Task instructions
For the listing below, output exactly the lines from the line with "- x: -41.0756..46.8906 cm" up to and including the line with "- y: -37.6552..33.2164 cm", and no other lines.

━━━━━━━━

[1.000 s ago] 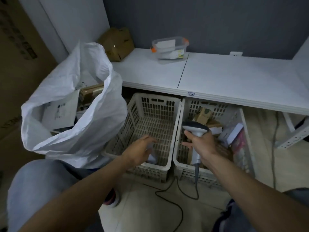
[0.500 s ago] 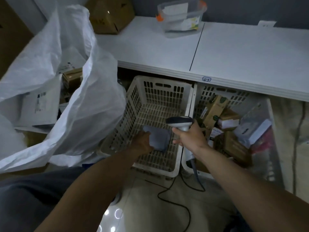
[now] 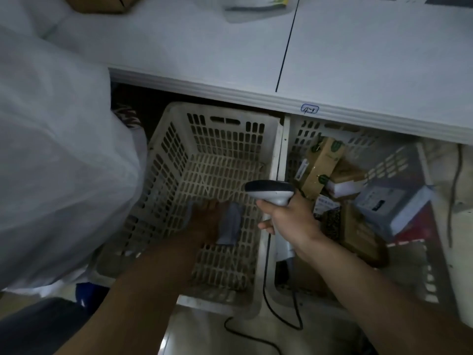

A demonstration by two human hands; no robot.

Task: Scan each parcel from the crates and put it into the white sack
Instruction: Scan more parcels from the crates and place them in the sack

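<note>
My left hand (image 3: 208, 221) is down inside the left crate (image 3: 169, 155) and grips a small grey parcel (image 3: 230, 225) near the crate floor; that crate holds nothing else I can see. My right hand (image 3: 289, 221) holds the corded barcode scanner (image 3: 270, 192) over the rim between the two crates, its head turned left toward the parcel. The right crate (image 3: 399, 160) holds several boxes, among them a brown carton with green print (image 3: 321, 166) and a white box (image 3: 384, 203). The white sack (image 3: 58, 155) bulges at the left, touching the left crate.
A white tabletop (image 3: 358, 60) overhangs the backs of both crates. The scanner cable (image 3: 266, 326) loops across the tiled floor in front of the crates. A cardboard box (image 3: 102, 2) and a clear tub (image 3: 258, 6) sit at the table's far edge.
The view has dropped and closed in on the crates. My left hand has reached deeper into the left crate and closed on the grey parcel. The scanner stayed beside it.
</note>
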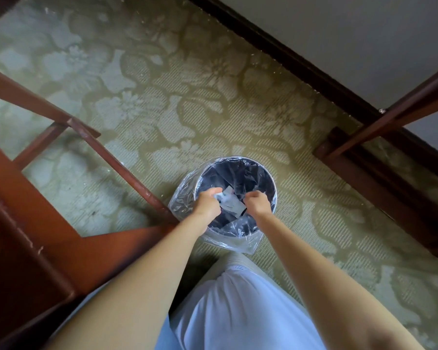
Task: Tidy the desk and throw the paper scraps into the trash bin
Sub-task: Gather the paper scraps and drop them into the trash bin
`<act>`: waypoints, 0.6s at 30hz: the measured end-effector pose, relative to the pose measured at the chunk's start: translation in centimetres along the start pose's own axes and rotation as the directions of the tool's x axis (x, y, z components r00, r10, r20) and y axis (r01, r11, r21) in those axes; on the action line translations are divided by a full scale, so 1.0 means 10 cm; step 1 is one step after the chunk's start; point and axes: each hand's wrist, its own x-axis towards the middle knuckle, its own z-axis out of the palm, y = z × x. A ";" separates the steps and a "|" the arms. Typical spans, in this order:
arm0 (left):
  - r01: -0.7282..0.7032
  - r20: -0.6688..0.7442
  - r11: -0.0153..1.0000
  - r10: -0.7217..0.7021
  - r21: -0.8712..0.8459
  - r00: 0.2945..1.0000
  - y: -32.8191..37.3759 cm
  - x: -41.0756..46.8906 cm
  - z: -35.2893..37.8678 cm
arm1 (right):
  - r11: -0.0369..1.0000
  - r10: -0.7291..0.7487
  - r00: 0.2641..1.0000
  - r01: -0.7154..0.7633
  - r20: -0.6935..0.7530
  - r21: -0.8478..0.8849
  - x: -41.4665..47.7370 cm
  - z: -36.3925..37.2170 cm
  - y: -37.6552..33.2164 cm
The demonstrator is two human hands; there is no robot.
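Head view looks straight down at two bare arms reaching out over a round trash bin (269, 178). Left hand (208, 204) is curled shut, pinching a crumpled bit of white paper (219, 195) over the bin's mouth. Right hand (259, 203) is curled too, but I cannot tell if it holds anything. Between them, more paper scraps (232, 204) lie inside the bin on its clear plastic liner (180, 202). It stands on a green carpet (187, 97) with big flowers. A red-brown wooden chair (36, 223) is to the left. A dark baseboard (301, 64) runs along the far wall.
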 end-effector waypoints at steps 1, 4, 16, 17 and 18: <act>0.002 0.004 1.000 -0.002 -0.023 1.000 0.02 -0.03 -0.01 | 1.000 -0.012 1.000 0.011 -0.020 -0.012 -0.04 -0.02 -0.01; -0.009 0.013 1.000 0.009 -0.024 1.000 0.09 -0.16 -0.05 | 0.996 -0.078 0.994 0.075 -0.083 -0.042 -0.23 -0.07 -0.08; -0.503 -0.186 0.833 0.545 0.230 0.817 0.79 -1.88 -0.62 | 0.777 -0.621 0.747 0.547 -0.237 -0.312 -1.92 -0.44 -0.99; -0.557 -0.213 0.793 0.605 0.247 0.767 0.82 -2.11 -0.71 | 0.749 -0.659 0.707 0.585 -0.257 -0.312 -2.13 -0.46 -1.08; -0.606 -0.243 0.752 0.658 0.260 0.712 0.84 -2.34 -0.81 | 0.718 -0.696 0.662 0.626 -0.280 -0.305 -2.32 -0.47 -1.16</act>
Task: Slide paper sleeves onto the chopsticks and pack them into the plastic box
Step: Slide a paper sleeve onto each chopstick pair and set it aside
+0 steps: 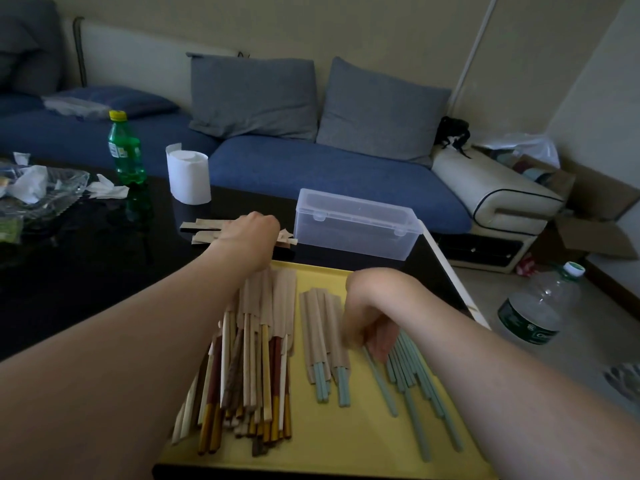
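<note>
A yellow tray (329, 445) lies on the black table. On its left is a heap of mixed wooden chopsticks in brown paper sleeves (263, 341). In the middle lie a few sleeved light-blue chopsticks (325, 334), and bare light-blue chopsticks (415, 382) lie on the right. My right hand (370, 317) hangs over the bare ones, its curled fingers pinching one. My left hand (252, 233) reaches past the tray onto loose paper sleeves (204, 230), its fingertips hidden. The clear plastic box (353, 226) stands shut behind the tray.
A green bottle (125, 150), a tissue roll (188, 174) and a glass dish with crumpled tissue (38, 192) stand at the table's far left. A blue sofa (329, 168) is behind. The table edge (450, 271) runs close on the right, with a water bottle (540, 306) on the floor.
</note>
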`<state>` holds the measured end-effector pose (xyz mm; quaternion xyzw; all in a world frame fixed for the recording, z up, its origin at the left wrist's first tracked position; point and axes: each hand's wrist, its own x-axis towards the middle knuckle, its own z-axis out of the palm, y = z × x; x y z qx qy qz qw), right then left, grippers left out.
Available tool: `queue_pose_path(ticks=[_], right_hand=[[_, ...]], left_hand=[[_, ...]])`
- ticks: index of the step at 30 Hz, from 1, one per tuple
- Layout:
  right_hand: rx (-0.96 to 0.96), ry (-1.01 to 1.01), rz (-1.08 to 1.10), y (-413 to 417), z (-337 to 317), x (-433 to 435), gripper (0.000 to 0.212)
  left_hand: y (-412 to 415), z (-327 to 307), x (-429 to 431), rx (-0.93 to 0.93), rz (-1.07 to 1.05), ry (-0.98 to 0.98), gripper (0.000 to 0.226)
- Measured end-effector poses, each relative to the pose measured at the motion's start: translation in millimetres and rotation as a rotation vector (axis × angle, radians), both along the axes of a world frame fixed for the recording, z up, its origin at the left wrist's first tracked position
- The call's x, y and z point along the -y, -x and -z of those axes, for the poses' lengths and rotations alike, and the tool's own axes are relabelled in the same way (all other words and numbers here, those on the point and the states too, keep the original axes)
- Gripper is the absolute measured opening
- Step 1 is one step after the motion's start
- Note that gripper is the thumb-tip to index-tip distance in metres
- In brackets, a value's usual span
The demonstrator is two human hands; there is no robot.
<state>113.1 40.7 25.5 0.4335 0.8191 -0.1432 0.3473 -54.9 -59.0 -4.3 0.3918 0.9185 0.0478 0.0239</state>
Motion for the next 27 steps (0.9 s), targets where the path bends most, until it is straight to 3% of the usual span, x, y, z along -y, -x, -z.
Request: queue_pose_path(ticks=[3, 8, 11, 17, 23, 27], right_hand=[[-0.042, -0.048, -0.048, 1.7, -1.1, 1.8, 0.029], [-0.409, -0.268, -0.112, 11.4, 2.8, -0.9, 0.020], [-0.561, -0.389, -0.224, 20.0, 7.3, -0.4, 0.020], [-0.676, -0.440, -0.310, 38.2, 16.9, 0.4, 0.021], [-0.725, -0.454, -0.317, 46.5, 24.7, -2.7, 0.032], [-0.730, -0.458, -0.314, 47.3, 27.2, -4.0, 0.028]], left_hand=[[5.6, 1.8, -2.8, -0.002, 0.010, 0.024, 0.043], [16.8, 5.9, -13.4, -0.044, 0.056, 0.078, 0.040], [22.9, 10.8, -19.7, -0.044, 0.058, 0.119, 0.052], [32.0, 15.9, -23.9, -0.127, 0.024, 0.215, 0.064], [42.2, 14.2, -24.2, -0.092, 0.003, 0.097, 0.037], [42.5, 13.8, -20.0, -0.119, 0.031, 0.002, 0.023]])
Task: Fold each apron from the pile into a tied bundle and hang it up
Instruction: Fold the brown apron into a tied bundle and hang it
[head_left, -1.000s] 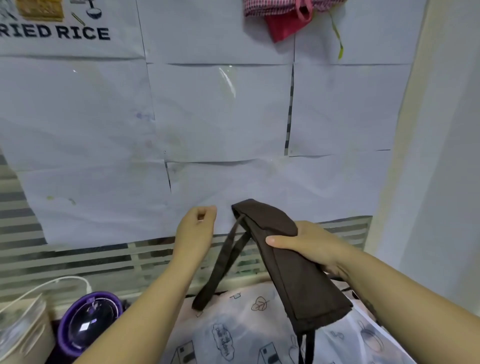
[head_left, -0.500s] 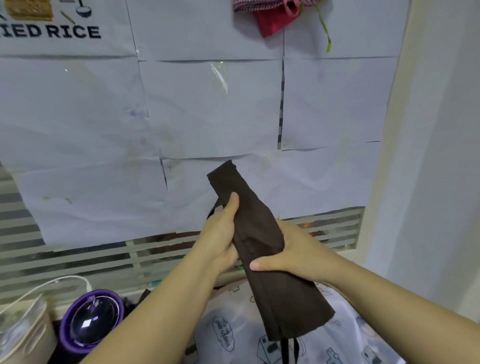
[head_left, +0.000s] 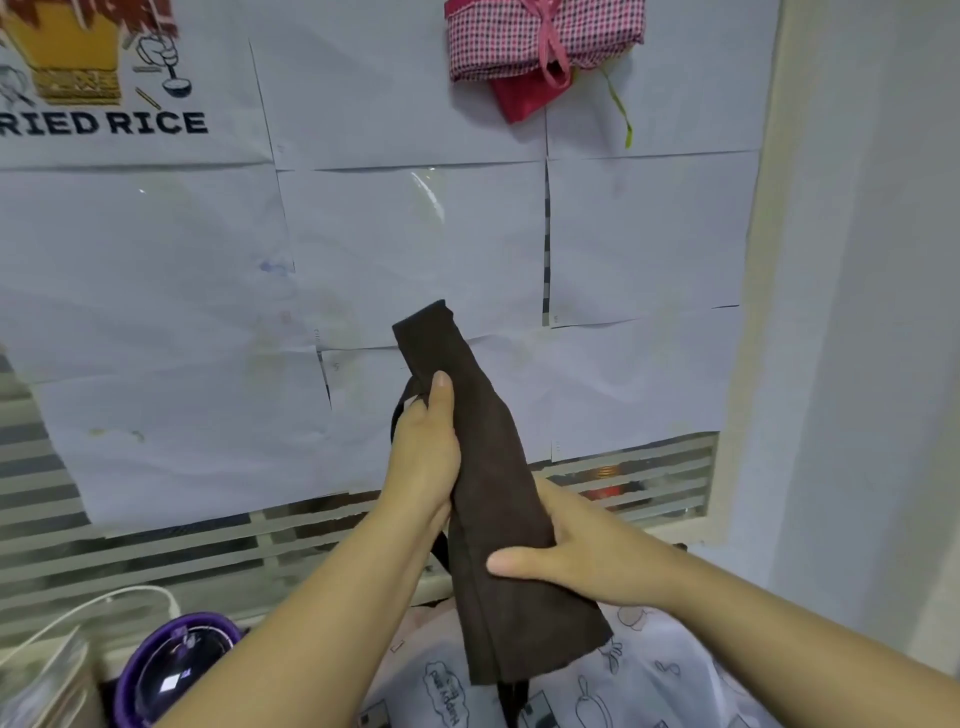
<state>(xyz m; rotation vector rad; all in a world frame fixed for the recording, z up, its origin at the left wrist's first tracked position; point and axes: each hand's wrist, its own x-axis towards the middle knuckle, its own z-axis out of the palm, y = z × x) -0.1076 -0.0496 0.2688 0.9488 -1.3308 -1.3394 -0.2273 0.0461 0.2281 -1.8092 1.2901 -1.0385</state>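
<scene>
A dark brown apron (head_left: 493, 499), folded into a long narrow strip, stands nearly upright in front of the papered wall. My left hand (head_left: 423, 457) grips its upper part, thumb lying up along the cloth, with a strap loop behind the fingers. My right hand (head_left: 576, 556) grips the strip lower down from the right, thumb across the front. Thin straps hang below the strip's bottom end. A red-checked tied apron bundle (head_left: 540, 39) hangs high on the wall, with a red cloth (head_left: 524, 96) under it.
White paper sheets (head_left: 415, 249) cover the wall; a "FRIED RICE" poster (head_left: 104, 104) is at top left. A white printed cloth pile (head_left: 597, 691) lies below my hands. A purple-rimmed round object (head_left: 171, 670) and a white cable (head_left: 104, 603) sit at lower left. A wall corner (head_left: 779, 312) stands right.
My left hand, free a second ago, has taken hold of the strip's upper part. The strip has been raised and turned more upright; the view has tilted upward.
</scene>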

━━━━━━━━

Solution to this problem
  - x: -41.0756..46.8906 cm
  - z: -35.2893..37.8678 cm
arm1 (right):
  - r11: -0.0369..1.0000
  - r10: -0.7291..0.7487
  - r00: 0.2641..1.0000
  - r01: -0.7154..0.7633
  - r20: -0.6935..0.7530
  - r21: -0.8478..0.8849
  - x: -41.4665..47.7370 cm
  - z: -36.3925..37.2170 cm
  - y: -37.6552..33.2164 cm

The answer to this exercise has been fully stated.